■ **Goal of the exercise**: Go over the records and copy every line with the string "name".

■ **Records supplied**:
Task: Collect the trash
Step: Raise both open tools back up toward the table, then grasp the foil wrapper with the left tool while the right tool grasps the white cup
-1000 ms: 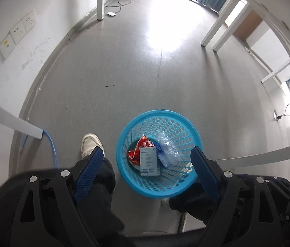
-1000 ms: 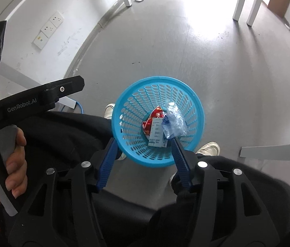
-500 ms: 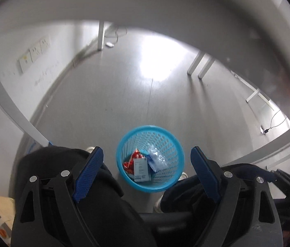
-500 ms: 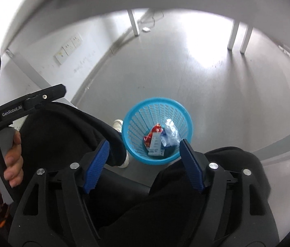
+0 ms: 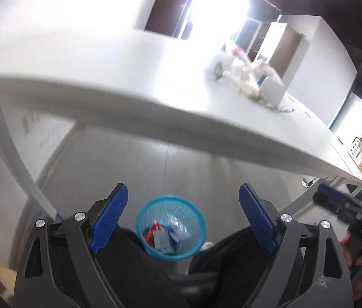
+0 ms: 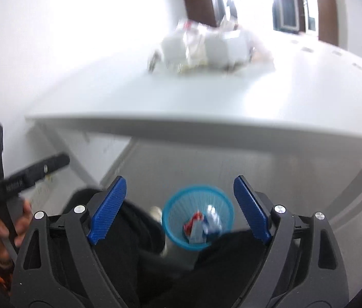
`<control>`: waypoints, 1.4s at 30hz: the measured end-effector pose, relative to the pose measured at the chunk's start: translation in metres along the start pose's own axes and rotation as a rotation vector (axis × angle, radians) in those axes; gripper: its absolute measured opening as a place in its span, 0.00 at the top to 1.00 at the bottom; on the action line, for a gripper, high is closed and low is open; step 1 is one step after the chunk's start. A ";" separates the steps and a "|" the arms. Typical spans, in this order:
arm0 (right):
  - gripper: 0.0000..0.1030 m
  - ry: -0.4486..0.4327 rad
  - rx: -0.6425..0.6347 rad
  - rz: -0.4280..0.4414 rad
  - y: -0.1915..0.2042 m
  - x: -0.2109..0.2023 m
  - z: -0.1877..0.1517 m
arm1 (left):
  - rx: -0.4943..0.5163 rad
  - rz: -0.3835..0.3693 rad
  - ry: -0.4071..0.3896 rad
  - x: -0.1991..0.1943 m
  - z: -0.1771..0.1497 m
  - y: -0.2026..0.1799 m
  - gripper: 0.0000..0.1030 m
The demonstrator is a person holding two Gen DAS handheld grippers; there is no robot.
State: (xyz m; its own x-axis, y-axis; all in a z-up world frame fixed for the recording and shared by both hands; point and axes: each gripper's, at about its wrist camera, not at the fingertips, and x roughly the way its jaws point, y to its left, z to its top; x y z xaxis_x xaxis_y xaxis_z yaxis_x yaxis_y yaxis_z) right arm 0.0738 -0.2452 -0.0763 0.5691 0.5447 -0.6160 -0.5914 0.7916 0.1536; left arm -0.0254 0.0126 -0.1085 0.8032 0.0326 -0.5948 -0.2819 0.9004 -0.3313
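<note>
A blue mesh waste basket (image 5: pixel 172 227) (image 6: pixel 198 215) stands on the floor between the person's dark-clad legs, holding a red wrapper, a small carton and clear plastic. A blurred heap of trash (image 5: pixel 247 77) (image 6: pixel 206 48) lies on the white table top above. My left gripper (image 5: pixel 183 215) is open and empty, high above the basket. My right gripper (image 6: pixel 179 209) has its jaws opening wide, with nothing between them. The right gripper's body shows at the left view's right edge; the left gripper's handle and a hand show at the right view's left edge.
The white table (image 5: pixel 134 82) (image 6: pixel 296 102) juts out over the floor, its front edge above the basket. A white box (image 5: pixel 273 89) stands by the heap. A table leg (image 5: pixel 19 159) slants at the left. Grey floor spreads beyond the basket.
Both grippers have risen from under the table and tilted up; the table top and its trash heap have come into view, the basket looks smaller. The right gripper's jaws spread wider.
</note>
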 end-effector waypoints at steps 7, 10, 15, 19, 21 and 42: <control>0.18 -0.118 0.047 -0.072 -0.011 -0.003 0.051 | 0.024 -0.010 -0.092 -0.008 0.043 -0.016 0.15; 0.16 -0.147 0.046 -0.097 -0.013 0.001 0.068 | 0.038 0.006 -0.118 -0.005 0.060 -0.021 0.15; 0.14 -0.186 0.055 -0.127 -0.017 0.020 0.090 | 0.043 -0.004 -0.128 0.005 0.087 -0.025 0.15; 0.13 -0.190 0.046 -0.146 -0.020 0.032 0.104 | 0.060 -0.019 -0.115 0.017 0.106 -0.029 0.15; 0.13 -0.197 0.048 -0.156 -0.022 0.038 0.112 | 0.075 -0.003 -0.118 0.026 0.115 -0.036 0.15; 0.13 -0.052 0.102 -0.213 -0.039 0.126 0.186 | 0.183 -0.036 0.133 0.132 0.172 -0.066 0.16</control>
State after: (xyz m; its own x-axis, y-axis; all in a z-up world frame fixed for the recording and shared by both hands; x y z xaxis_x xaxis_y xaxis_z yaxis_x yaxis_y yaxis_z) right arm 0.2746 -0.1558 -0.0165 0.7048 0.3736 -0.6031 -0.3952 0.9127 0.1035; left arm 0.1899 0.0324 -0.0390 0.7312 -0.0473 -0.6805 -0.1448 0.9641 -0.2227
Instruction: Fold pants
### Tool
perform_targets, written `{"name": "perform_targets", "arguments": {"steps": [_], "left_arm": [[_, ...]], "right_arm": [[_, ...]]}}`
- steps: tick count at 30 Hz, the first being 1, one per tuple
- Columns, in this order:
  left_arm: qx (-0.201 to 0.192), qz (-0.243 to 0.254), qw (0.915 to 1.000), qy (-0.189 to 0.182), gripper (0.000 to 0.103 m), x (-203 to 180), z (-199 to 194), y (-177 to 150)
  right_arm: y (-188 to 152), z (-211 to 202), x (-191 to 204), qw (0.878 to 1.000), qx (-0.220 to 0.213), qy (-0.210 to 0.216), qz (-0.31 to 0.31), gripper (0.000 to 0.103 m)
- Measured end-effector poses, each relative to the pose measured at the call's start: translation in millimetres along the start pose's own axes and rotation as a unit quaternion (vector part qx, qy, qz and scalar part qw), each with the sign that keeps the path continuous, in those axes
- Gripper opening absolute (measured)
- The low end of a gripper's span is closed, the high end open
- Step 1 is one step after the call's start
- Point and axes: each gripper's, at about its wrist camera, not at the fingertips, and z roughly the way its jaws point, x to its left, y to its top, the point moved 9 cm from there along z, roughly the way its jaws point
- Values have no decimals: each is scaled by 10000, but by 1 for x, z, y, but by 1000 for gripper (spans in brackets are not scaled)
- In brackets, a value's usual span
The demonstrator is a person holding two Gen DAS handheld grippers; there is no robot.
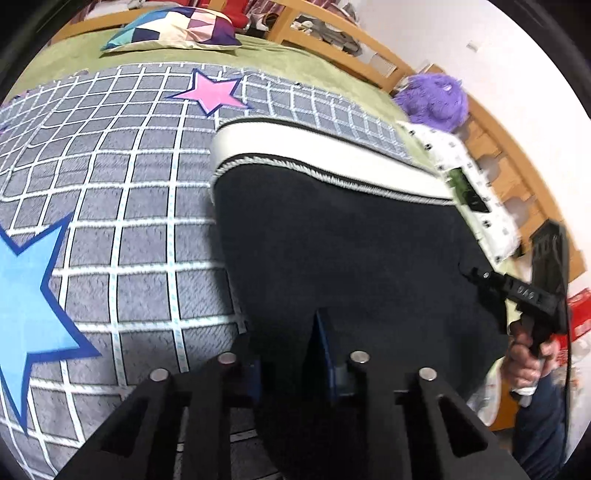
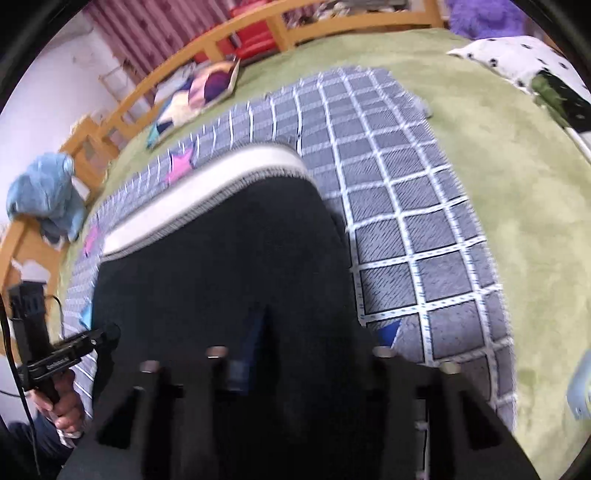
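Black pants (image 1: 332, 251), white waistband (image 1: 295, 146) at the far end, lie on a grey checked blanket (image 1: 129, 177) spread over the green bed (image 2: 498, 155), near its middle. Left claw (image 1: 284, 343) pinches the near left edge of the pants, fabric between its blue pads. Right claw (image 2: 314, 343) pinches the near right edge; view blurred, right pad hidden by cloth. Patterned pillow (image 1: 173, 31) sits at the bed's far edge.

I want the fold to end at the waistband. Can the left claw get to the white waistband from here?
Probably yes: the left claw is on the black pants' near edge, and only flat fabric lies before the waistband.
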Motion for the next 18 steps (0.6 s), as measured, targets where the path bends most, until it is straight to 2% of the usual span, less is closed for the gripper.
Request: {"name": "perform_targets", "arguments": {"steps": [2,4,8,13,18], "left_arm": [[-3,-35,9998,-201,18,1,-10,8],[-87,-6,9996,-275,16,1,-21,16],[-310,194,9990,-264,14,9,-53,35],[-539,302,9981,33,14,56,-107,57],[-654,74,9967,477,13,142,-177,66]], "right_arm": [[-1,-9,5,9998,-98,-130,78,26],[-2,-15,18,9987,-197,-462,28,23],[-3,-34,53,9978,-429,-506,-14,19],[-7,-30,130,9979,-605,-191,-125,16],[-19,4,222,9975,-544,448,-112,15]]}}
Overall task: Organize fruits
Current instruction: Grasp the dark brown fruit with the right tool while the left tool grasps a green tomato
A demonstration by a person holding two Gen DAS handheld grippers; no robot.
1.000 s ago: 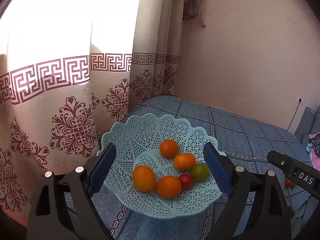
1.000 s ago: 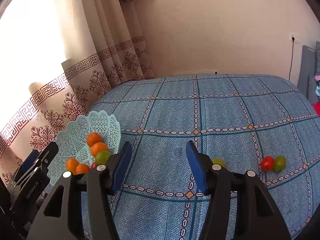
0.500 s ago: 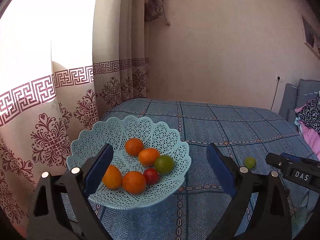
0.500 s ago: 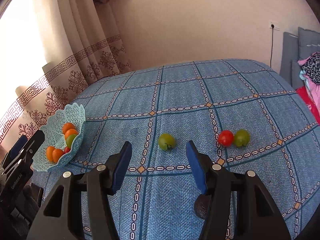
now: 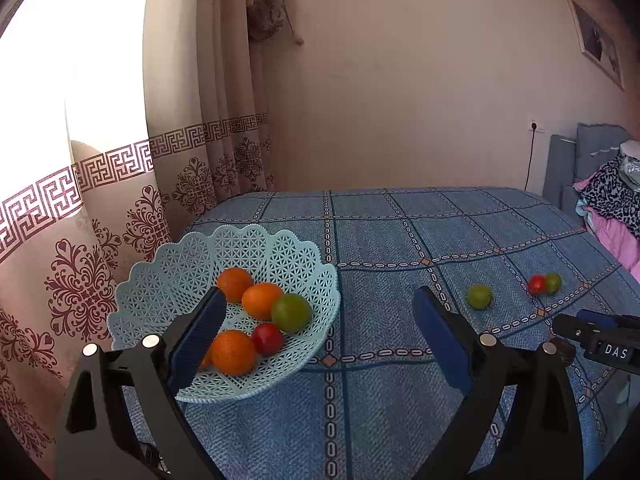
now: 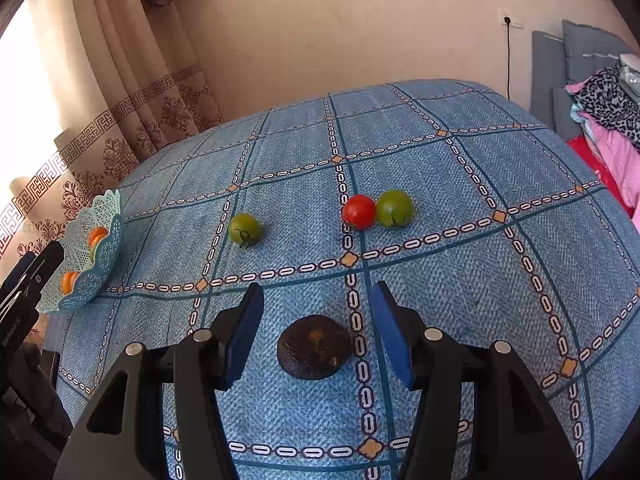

■ **Task answer**:
perform_targets, written `{"name": "perform_targets", "arguments": {"steps": [_], "left_arm": [[_, ...]], "right_arm": [[_, ...]]}}`
Request: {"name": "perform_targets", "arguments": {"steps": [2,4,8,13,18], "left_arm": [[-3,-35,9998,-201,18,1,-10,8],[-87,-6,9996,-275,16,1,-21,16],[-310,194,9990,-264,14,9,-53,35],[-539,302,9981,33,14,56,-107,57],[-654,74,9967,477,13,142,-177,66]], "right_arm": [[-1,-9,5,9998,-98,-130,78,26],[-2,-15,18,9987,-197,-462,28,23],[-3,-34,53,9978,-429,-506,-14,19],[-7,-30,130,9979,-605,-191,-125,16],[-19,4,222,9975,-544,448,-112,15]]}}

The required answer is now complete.